Bleys sipped from his Mountain Dew again, lowered it back to the floor, and worked his tongue around his teeth behind tightly sealed lips, as if bits of Mountain Dew had lodged there like crumbs.

Then he said, “That’s not a bad idea. If you could figure it out, it would also be blazing fast, since it would be optical by nature…You think you can make it work?”

“Maybe, but the trick is, we would need very large diamonds.”

“Very large diamonds?” Bleys sipped his Mountain Dew again.

“Huge. Like a thousand carats or more.”

Bleys spit Mountain Dew across the bundle of cables as he laughed. “Kilocarats.”

Larry cracked a smile. “Very clever.”

“What the fuck, Larry? Are we planning to rob a museum or something? Aren’t all the big diamonds behind glass and a lot of security?”

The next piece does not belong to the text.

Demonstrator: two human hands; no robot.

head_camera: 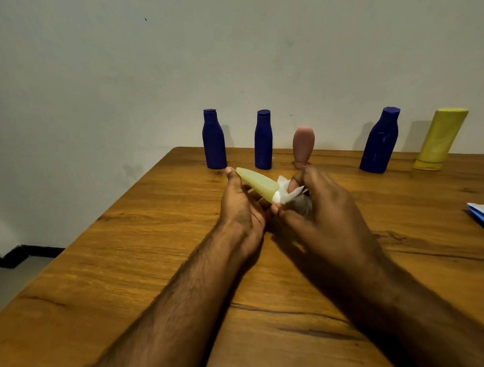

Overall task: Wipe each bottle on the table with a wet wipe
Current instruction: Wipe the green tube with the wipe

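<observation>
Item in hand: one pale yellow-green bottle (258, 184), tapered, lying tilted above the wooden table (150, 248), narrow end pointing far-left, broad end toward my right. My left hand (238, 205) grips it from beneath, thumb tip at the narrow end, fingers curled under the body. My right hand (314, 210) pinches a white wet wipe (285, 193), bunched and pressed around the broad end of this bottle; the cap there is hidden by the wipe and my fingers. Step in hand, as I judge it: wiping the broad end of this one bottle, held clear of the table near its middle. Stock standing along the far edge, left to right: dark blue bottle (213, 141), upright; second dark blue bottle (263, 141), upright, just right of the first; pink bottle (303, 145), standing on its cap, directly beyond my right hand; larger dark blue bottle (379, 141), well apart to the right; yellow bottle (440, 139), cap down, at the far right. Whether any of these five is already wiped, I cannot tell. Also present: a blue and white packet (482, 215) at the right edge, partly out of view, possibly the wipes pack. Next move, by my reckoning: draw the wipe along the body toward the narrow end, turning the bottle in my left grip so every side is covered, then stand it down and take up another from the far row.
</observation>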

“Seriously,” Larry said, “I think it could solve our storage problem. I need you to go on a scavenger hunt.”

“What do you need?”

Bleys switched to his serious, all-business mode. On these so-called “scavenger hunts,” he got to run around the web—and sometimes the world—buying up expensive, obscure things. Some people liked to shop for Prada but not Bleys; he had more specific tastes, and he loved the hunt.

Larry said, “I’ll need at least ten diamonds of varying carats, from about one half up to about three to start. They need to be cut as cubes, though. That will be the hard part. You might have to go to Amsterdam.”